What this task involves:
Write the data out again exactly, dropping any images it holds.

(Records from a data source)
# # # # # # #

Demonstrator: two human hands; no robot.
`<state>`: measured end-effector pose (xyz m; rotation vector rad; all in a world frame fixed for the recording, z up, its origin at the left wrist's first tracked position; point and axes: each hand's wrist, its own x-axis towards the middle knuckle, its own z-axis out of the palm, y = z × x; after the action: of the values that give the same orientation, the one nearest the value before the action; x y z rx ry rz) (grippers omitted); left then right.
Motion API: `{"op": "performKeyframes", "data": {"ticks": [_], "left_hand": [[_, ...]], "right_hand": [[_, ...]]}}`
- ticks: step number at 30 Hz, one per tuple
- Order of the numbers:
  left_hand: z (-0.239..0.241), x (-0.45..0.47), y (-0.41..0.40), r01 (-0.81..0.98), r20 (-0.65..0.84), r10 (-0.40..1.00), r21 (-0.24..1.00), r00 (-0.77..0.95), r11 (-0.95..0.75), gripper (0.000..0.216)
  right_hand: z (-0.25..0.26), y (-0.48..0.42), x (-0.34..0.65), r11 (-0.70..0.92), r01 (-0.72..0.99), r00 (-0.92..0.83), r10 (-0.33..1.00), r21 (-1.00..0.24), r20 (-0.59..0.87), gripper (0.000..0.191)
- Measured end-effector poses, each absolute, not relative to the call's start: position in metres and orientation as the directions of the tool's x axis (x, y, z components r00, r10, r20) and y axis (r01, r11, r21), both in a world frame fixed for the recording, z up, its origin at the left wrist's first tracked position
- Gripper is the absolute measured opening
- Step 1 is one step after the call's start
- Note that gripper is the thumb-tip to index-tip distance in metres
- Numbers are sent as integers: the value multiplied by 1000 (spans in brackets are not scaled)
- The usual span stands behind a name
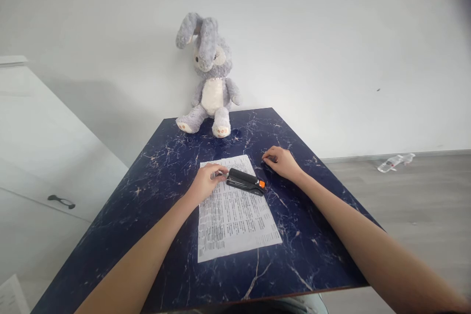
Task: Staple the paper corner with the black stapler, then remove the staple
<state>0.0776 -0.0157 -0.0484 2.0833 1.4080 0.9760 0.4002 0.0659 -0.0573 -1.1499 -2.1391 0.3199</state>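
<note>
A printed white paper sheet (235, 211) lies on the dark blue marbled table (162, 167). A black stapler (246, 181) with an orange tip rests across the sheet's upper part. My left hand (206, 181) lies on the sheet with its fingers curled, the fingertips touching the stapler's left end. My right hand (281, 161) rests on the bare tabletop just right of the sheet, fingers bent and pressed down on the table; whether anything is under them I cannot tell.
A grey and white plush rabbit (209, 78) sits at the table's far edge against the white wall. A white cabinet (40, 157) with a dark handle stands at left. A clear plastic bottle (395, 162) lies on the grey floor at right.
</note>
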Motion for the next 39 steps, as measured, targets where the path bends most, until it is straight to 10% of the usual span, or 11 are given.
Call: {"op": "performKeyframes", "data": {"ticks": [39], "left_hand": [[-34,82,-22,586,344,770,504,537,-634,24]], "right_hand": [[-29,-17,330,817,241,-776,486,-523,402,14]]}}
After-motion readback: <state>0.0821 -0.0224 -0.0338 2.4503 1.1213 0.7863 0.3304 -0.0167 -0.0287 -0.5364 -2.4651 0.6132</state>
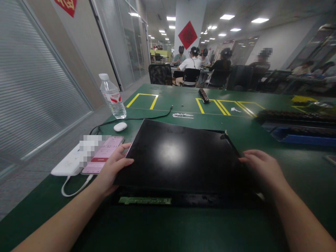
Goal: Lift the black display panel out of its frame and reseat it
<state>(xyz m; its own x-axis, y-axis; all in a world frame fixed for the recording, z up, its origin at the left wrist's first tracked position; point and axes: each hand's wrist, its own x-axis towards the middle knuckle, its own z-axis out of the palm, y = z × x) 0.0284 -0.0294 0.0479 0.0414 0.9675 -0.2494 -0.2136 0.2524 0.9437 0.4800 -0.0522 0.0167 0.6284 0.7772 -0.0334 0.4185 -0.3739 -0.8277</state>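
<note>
- Clock directions are taken from the middle of the glossy black rectangular flat panel (168,168), which lies at the centre of the green tabletop (183,231).
- At 6 o'clock, green surface runs between the forearms up to the dark, shallow rectangular frame (199,200) under the panel; a narrow green circuit strip (145,200) shows along its near side.
- At 9 o'clock, the left hand (115,166) pinches the panel's left edge, thumb on the top face, other fingers at or below the rim.
- At 3 o'clock, the right hand (262,164) has thumb and fingers drawn together at the right edge; cannot tell whether they grip panel or frame.
- At 9 o'clock, just beyond the left hand, a pink-screened phone (106,152) adjoins a white slab-shaped device (67,162) near the table's left edge, limiting sideways room.
- At 3 o'clock, a stretch of green separates the right hand from dark long parts in a blue tray (307,140).
- At 10 o'clock: small white oval case (120,126), then a clear plastic bottle (112,99).
- At 12 o'clock, far off: seated people (190,63).
</note>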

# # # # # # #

Exercise answer:
Demonstrator: two human hands; no robot.
`<state>`: measured end-effector pose (xyz m; rotation vector rad; all in a world frame fixed for the recording, z up, its origin at the left wrist's first tracked position; point and axes: each hand's wrist, its own x-axis towards the middle knuckle, its own z-axis out of the palm, y = z × x; after the action: of the values that give the same orientation, the one nearest the value before the action; x y z rx ry rz) (grippers omitted); left then right.
Motion API: `{"op": "performKeyframes", "data": {"ticks": [_], "left_hand": [[_, ...]], "right_hand": [[_, ...]]}}`
- ticks: step number at 30 Hz, one per tuple
- Order of the numbers:
  left_hand: z (-0.239..0.241), x (-0.45..0.47), y (-0.41..0.40), r01 (-0.81..0.98), r20 (-0.65..0.84), r10 (-0.40..1.00), r21 (-0.24..1.00), r00 (-0.77..0.95), r11 (-0.95..0.75), gripper (0.000..0.216)
  right_hand: z (-0.25..0.26), y (-0.48..0.42), x (-0.34..0.65), r11 (-0.70..0.92), r01 (-0.72..0.99), r00 (-0.92..0.83), r10 (-0.33..1.00), r21 (-1.00..0.24), r20 (-0.59..0.87), gripper (0.000..0.191)
- Measured end-effector poses, each absolute, not relative to the call's start: position in metres and orientation as the directions of the tool's x axis (x, y, z components r00, r10, r20) and y axis (r01, r11, r21), both in a world frame fixed for the recording, z up, its origin at the left wrist's first tracked position
- Gripper is the absolute measured opening
- Step 1 is one step after the call's start
- Note that gripper is the thumb-tip to index-tip distance in metres
- Numbers are sent as integers: the value multiplied by 1000 (spans in brackets are not scaled)
- The usual span stands behind a name
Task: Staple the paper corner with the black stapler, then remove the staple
<state>0.0776 -0.0157 -0.0484 2.0833 1.4080 0.9760 0.4002 0.0659 -0.0573 -1.1499 -2.1391 0.3199</state>
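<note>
A printed white paper sheet (235, 211) lies on the dark blue marbled table (162, 167). A black stapler (246, 181) with an orange tip rests across the sheet's upper part. My left hand (206, 181) lies on the sheet with its fingers curled, the fingertips touching the stapler's left end. My right hand (281, 161) rests on the bare tabletop just right of the sheet, fingers bent and pressed down on the table; whether anything is under them I cannot tell.
A grey and white plush rabbit (209, 78) sits at the table's far edge against the white wall. A white cabinet (40, 157) with a dark handle stands at left. A clear plastic bottle (395, 162) lies on the grey floor at right.
</note>
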Motion for the next 39 steps, as measured, targets where the path bends most, until it is straight to 10% of the usual span, or 11 are given.
Call: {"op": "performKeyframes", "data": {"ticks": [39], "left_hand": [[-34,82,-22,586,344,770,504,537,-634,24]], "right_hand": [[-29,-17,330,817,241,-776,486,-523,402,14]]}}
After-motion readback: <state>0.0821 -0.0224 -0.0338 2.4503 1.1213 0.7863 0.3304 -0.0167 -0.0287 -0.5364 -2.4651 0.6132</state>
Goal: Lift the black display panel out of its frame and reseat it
<state>(xyz m; its own x-axis, y-axis; all in a world frame fixed for the recording, z up, its origin at the left wrist's first tracked position; point and axes: each hand's wrist, its own x-axis towards the middle knuckle, its own z-axis out of the palm, y = z × x) 0.0284 -0.0294 0.0479 0.0414 0.9675 -0.2494 -0.2136 0.2524 0.9437 0.4800 -0.0522 0.0167 0.6284 0.7772 -0.0334 0.4185 -0.3739 -0.8277</state>
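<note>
- Clock directions are taken from the middle of the glossy black rectangular flat panel (168,168), which lies at the centre of the green tabletop (183,231).
- At 6 o'clock, green surface runs between the forearms up to the dark, shallow rectangular frame (199,200) under the panel; a narrow green circuit strip (145,200) shows along its near side.
- At 9 o'clock, the left hand (115,166) pinches the panel's left edge, thumb on the top face, other fingers at or below the rim.
- At 3 o'clock, the right hand (262,164) has thumb and fingers drawn together at the right edge; cannot tell whether they grip panel or frame.
- At 9 o'clock, just beyond the left hand, a pink-screened phone (106,152) adjoins a white slab-shaped device (67,162) near the table's left edge, limiting sideways room.
- At 3 o'clock, a stretch of green separates the right hand from dark long parts in a blue tray (307,140).
- At 10 o'clock: small white oval case (120,126), then a clear plastic bottle (112,99).
- At 12 o'clock, far off: seated people (190,63).
</note>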

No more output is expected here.